• [TASK DETAILS]: Lines with the word "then" are the answer; copy each of them from the data below.

(Data excerpts)
▶
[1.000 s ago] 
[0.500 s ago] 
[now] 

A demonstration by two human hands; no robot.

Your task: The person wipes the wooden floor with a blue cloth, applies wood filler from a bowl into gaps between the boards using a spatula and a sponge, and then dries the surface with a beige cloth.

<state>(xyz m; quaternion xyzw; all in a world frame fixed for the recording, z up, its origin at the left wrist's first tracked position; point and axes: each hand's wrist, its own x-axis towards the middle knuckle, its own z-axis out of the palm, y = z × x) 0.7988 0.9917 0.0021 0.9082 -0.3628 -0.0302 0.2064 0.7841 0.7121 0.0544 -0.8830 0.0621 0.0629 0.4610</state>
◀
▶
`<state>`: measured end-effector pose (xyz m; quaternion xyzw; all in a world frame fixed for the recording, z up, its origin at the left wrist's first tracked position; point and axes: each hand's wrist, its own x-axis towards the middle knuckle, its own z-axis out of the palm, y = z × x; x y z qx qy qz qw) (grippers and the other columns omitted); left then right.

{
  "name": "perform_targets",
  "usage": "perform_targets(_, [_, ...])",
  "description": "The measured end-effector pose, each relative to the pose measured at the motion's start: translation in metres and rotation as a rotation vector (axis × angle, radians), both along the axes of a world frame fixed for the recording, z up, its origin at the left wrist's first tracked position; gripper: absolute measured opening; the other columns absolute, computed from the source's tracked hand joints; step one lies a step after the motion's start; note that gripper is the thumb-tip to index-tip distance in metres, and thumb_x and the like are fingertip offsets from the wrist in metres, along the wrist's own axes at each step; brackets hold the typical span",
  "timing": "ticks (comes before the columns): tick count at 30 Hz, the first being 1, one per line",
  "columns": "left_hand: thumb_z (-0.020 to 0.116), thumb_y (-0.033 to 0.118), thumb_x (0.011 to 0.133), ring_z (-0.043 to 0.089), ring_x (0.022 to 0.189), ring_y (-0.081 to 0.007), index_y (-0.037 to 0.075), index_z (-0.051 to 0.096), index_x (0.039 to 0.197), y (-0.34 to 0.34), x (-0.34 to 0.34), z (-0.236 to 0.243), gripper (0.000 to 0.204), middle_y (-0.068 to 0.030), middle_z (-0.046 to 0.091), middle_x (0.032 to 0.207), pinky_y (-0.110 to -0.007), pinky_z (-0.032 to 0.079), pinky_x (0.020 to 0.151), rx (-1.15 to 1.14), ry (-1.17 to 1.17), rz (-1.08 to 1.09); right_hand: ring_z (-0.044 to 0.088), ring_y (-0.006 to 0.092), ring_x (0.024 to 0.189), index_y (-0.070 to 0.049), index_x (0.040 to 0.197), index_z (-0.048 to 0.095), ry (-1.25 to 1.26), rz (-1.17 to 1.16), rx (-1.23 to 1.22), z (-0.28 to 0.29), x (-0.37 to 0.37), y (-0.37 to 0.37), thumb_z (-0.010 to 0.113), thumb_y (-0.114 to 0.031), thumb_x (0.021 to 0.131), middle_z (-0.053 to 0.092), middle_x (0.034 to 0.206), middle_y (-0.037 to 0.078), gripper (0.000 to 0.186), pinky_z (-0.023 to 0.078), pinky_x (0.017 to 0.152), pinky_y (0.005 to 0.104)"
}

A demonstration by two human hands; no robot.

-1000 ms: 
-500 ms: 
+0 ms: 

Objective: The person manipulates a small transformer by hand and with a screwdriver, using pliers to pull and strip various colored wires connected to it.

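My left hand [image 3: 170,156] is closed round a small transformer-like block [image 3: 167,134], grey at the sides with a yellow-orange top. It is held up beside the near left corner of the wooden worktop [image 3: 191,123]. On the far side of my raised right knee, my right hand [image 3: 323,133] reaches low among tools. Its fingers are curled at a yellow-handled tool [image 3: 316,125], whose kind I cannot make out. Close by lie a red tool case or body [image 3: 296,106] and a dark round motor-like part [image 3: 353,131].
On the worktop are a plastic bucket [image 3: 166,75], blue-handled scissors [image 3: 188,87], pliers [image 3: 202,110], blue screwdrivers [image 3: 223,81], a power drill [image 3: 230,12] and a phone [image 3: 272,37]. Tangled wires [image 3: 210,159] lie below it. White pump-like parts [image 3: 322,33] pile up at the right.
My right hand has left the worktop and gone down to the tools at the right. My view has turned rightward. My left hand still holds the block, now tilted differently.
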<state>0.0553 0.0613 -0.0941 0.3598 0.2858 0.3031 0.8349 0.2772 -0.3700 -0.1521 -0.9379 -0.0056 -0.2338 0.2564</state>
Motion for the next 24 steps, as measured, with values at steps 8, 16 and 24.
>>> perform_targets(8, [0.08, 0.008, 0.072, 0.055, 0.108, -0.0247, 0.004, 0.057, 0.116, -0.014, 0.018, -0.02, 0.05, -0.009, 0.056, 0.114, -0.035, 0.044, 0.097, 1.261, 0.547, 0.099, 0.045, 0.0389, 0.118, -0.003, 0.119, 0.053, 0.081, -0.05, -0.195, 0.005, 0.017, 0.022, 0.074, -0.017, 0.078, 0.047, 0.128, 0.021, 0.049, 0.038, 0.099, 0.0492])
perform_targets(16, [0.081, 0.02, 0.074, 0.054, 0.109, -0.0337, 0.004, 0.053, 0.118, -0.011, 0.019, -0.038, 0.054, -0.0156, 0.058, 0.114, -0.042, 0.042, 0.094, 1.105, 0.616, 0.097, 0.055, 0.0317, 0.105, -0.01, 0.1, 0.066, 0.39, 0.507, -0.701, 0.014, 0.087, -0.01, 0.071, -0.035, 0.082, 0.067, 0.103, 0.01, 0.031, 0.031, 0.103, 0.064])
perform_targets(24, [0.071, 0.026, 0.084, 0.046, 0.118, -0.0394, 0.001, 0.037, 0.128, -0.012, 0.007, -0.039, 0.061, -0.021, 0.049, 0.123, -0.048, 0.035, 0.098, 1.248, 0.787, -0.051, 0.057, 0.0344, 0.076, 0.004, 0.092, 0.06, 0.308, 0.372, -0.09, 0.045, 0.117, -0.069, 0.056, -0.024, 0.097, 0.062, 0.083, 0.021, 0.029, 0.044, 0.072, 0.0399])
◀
• [YOUR RESPONSE]:
Your task: The person wipes the wooden floor with a blue cloth, applies wood filler from a bowl into gaps between the boards using a spatula and a sponge, and then dries the surface with a beige cloth.
`<state>`: measured end-effector pose (xyz m; quaternion xyzw; all in a world frame fixed for the recording, z up, its origin at the left wrist's first tracked position; point and axes: each hand's wrist, its own x-axis towards the middle knuckle, its own z-axis out of the palm, y = z × x; x y z qx qy qz qw) (grippers and the other columns omitted); left then right.

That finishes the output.